Сами понимаете, о шраме я никому не сообщала.
Гермогена засмеялась.
– Гадаешь, как я узнала? Телефон у тебя определенно сейчас звонит, да ты звук выключила. Ответь отцу.
Я вытащила трубку и не поверила своим глазам, на экране высветился номер.
– Доча, – завел папаша, – ты с Люськой откровенно поговори, она хорошая баба. Я ей велел тебе помочь.
Я ощутила себя жительницей страны абсурда.
– С какой Люськой?
Гермогена выхватила у меня трубку:
– Лень! Не вводи дочку в транс, сама ей все объясню.
Она положила мой сотовый на стол, и в ту же секунду под потолком ярко вспыхнула люстра.
Я на секунду зажмурилась, а когда открыла глаза, увидела симпатичную женщину с модной стрижкой. От кривого носа у нее и следа не осталось, на столе лежал парик из неопрятных седых волос.
– Привет, – весело сказала она, – извини, не успела брови стереть. И прости за спектакль, ну уж такая я, люблю красивые эффекты. Нравится мне сильное впечатление на клиентов производить.
– У вас это отлично получается, – похвалила я знахарку, – зря зарываете в землю недюжинный актерский талант.
– Да ладно, – отмахнулась хозяйка, – давай объясню. Виола Тараканова редкое сочетание имени и фамилии. И я отлично знаю, что у Лени так зовут дочь-писательницу. Интереса ради прочитала одну твою книгу и увлеклась. Все проглотила, правду говорю, льстить не умею, да и незачем мне перед тобой приседать. Писатель в своих произведениях, как голый. Надо лишь с вниманием его романы читать, тогда все комплексы, страхи, беды, радости авторские поймешь. А я с Леней много лет знакома, поэтому сразу его на твоих страницах узнала. Где мы с ним встретились?
Гермогена махнула рукой.
– Родительница моя, Злата, была шалава почище Лени. Она наполовину цыганка, ее мамаша не пойми от кого родила, не от мужа таборного. Беременной от соплеменников сбежала. Где она жила до родов, как потом существовала с младенцем? Ничего не знаю. Я свое детство помню лет с семи. У нас была изба-развалюха в Подмосковье, честно на Злату оформленная, прописка имелась. Я школу не посещала, мы с мамашей вертелись по электричкам. Она внешне вылитая цыганка, по вагонам ходила, я сзади плелась. Мне отводилась роль юной ведьмы. Злата клянчила деньги, предлагала пассажирам предсказать судьбу. Если кто-то в вагоне начинал негодовать:
– Надо милиции сообщить, что цыганье обнаглело, не дает спокойно людям в поезде ехать… – мать ставила меня перед собой и говорила:
– Замолчи, а то она сглазит тебя навек, семью погубит!
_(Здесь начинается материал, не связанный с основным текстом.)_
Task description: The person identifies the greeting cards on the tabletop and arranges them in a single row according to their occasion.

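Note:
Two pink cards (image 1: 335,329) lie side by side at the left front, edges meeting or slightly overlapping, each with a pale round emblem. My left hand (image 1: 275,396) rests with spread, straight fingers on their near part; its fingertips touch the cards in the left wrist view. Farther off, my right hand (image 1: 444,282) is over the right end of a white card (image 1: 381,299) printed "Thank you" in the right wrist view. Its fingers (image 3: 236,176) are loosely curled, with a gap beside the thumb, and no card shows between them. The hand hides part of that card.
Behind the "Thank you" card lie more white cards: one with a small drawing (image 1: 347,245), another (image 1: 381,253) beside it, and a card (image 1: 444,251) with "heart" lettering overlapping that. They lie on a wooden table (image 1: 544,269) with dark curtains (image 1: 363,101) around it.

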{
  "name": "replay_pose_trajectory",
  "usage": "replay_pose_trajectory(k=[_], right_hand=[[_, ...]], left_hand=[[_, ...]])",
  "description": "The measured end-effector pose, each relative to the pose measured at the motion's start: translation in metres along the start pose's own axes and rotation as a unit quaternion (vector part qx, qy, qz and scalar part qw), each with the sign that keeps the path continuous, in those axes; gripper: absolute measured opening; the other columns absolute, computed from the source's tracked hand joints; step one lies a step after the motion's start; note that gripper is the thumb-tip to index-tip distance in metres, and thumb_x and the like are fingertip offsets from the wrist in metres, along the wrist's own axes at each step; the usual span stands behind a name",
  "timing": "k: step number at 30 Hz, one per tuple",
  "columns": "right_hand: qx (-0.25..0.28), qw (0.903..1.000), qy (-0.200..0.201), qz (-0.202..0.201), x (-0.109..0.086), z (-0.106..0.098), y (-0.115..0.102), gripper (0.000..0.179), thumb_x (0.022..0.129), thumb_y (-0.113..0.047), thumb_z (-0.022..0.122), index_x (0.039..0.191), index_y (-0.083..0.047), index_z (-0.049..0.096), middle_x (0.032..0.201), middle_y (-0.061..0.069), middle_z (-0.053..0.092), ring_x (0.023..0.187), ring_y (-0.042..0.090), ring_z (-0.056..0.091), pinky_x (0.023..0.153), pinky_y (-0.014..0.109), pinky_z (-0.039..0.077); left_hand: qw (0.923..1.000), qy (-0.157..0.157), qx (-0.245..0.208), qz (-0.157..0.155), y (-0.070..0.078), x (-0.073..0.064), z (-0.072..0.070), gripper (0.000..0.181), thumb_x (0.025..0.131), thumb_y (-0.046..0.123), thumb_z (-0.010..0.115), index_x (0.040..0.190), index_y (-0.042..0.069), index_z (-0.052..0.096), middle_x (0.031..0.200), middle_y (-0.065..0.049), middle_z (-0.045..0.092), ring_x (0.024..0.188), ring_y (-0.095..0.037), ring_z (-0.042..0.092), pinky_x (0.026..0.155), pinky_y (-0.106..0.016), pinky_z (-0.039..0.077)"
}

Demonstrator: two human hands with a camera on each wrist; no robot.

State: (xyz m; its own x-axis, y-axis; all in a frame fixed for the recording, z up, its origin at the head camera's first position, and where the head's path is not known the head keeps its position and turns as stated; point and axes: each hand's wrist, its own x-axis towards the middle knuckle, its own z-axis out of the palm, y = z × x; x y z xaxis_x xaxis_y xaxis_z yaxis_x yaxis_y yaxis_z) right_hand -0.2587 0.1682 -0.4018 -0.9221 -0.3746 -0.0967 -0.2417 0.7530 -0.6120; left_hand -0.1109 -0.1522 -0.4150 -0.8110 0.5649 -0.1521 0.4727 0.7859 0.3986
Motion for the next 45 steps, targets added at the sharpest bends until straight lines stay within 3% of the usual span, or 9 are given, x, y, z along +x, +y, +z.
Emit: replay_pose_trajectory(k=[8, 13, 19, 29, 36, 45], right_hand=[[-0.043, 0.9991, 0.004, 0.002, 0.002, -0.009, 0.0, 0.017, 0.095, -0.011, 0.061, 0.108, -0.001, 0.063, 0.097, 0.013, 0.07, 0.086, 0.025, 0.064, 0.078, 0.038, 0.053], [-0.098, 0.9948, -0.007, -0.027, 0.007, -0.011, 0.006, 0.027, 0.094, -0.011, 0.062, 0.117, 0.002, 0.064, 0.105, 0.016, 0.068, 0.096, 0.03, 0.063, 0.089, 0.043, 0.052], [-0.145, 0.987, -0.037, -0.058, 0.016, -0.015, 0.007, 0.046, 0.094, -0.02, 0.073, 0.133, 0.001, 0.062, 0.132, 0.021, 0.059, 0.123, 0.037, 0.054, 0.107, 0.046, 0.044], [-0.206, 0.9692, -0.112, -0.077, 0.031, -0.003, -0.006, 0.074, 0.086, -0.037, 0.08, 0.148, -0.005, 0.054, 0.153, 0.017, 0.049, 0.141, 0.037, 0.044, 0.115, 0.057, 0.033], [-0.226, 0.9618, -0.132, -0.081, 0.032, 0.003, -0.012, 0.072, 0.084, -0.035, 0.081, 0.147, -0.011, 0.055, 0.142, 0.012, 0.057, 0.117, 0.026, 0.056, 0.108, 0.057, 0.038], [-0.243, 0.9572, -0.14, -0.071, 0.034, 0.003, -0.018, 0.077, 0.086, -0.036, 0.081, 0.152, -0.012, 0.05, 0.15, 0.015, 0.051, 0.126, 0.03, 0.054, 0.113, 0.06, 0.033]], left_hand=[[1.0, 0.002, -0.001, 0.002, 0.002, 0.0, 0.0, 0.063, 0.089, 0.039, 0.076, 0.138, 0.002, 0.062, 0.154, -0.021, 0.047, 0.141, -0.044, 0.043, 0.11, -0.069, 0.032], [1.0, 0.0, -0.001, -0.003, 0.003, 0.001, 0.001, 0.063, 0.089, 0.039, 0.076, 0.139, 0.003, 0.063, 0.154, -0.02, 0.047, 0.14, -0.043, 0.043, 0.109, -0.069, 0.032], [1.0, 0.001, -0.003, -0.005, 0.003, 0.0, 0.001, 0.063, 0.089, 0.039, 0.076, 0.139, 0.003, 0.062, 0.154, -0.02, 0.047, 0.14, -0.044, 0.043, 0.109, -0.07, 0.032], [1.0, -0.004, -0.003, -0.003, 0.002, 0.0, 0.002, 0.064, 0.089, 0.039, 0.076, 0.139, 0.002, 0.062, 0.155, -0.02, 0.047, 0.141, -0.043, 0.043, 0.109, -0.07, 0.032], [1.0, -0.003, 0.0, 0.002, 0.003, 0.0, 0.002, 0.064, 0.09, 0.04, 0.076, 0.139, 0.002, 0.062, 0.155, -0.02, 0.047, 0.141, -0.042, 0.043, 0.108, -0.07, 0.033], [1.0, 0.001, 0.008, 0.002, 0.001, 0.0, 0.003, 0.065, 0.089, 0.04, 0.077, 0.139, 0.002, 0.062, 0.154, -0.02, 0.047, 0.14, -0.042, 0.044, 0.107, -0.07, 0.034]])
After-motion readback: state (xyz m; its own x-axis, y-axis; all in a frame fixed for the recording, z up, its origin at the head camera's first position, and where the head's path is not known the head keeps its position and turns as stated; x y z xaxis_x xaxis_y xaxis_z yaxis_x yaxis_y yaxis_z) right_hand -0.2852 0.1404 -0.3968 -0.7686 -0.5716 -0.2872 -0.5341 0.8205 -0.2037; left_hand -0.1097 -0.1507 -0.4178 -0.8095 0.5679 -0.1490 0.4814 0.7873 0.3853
Гермогена захихикала и вынула линзы.
– Видишь, у меня глаза какие? Даже не карие, а прямо черные! Кажется, что есть только зрачок. Как приду к окулисту, так он дивится:
– Никогда не встречал человека с такой радужной оболочкой.
Ведьма посмотрела на меня в упор. У меня по спине побежали мурашки.